◆ PROBLEM TO WORK ON: Once the pictures are removed, restate the data below word for word.

_ _ _ _ _

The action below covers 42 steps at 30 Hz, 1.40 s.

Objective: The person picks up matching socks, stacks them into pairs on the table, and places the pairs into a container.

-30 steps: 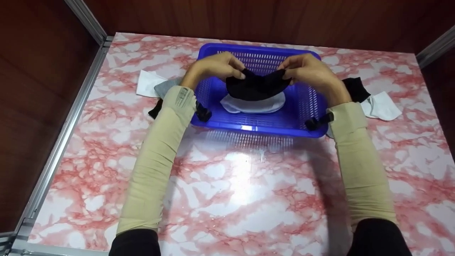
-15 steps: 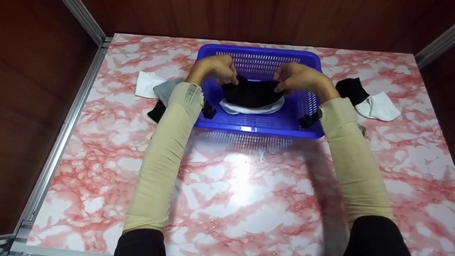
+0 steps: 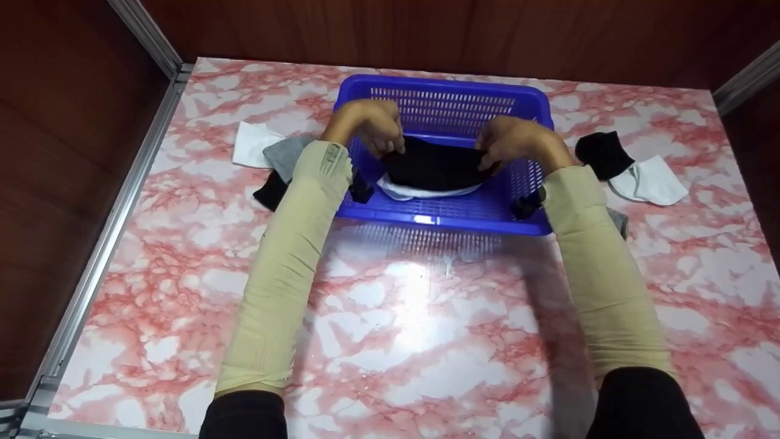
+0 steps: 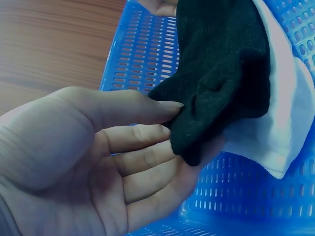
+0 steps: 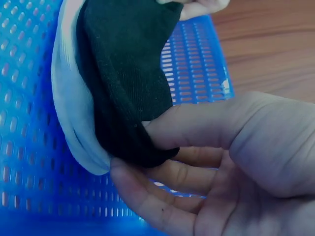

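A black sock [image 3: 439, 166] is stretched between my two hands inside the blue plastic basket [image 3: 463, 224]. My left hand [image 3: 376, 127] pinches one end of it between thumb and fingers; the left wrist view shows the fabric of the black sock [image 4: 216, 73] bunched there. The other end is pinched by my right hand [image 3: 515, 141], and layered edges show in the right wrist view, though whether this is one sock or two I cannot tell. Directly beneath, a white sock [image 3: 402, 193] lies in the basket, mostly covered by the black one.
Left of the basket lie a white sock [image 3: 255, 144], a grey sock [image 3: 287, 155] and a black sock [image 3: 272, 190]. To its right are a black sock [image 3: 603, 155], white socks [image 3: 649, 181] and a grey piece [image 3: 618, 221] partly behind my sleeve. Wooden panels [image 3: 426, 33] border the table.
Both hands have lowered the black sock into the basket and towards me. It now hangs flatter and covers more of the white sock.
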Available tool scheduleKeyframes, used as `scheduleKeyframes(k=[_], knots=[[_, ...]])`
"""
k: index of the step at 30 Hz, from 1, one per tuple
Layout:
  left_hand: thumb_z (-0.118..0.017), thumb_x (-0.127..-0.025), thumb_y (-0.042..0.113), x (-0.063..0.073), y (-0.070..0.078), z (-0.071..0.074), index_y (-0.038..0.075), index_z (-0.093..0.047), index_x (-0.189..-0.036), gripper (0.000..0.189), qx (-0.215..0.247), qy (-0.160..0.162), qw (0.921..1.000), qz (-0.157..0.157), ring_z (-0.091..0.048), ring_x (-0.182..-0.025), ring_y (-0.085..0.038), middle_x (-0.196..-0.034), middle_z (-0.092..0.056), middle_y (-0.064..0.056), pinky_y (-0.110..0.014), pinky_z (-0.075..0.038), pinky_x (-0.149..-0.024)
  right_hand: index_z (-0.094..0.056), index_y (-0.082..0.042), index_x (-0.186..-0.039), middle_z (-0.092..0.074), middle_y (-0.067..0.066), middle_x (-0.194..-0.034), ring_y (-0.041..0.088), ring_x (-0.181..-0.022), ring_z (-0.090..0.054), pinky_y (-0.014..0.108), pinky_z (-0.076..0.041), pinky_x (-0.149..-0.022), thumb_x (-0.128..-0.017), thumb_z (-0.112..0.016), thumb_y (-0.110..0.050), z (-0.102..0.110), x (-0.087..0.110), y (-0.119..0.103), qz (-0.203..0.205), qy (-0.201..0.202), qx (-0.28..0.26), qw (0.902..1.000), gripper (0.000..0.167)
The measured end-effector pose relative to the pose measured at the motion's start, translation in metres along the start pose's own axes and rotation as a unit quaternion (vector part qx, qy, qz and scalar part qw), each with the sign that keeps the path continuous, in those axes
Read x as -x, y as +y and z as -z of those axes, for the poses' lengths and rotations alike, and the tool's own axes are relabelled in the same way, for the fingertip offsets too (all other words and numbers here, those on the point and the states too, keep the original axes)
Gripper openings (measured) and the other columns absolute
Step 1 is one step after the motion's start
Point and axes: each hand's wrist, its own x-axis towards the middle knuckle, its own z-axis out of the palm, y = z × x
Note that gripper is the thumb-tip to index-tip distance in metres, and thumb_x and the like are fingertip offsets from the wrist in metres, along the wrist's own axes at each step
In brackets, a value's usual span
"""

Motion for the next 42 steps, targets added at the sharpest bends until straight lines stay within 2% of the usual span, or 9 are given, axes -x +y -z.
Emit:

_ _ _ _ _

◆ ANSWER TO THIS TASK:
The action below covers 42 steps at 30 Hz, 1.40 s.

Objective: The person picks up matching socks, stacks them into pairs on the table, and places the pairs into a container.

-30 steps: 
-15 steps: 
+0 steps: 
+0 steps: 
+0 steps: 

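A black sock [image 3: 439, 166] is stretched between my two hands inside the blue plastic basket [image 3: 463, 224]. My left hand [image 3: 376, 127] pinches one end of it between thumb and fingers; the left wrist view shows the fabric of the black sock [image 4: 216, 73] bunched there. The other end is pinched by my right hand [image 3: 515, 141], and layered edges show in the right wrist view, though whether this is one sock or two I cannot tell. Directly beneath, a white sock [image 3: 402, 193] lies in the basket, mostly covered by the black one.
Left of the basket lie a white sock [image 3: 255, 144], a grey sock [image 3: 287, 155] and a black sock [image 3: 272, 190]. To its right are a black sock [image 3: 603, 155], white socks [image 3: 649, 181] and a grey piece [image 3: 618, 221] partly behind my sleeve. Wooden panels [image 3: 426, 33] border the table.
Both hands have lowered the black sock into the basket and towards me. It now hangs flatter and covers more of the white sock.
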Available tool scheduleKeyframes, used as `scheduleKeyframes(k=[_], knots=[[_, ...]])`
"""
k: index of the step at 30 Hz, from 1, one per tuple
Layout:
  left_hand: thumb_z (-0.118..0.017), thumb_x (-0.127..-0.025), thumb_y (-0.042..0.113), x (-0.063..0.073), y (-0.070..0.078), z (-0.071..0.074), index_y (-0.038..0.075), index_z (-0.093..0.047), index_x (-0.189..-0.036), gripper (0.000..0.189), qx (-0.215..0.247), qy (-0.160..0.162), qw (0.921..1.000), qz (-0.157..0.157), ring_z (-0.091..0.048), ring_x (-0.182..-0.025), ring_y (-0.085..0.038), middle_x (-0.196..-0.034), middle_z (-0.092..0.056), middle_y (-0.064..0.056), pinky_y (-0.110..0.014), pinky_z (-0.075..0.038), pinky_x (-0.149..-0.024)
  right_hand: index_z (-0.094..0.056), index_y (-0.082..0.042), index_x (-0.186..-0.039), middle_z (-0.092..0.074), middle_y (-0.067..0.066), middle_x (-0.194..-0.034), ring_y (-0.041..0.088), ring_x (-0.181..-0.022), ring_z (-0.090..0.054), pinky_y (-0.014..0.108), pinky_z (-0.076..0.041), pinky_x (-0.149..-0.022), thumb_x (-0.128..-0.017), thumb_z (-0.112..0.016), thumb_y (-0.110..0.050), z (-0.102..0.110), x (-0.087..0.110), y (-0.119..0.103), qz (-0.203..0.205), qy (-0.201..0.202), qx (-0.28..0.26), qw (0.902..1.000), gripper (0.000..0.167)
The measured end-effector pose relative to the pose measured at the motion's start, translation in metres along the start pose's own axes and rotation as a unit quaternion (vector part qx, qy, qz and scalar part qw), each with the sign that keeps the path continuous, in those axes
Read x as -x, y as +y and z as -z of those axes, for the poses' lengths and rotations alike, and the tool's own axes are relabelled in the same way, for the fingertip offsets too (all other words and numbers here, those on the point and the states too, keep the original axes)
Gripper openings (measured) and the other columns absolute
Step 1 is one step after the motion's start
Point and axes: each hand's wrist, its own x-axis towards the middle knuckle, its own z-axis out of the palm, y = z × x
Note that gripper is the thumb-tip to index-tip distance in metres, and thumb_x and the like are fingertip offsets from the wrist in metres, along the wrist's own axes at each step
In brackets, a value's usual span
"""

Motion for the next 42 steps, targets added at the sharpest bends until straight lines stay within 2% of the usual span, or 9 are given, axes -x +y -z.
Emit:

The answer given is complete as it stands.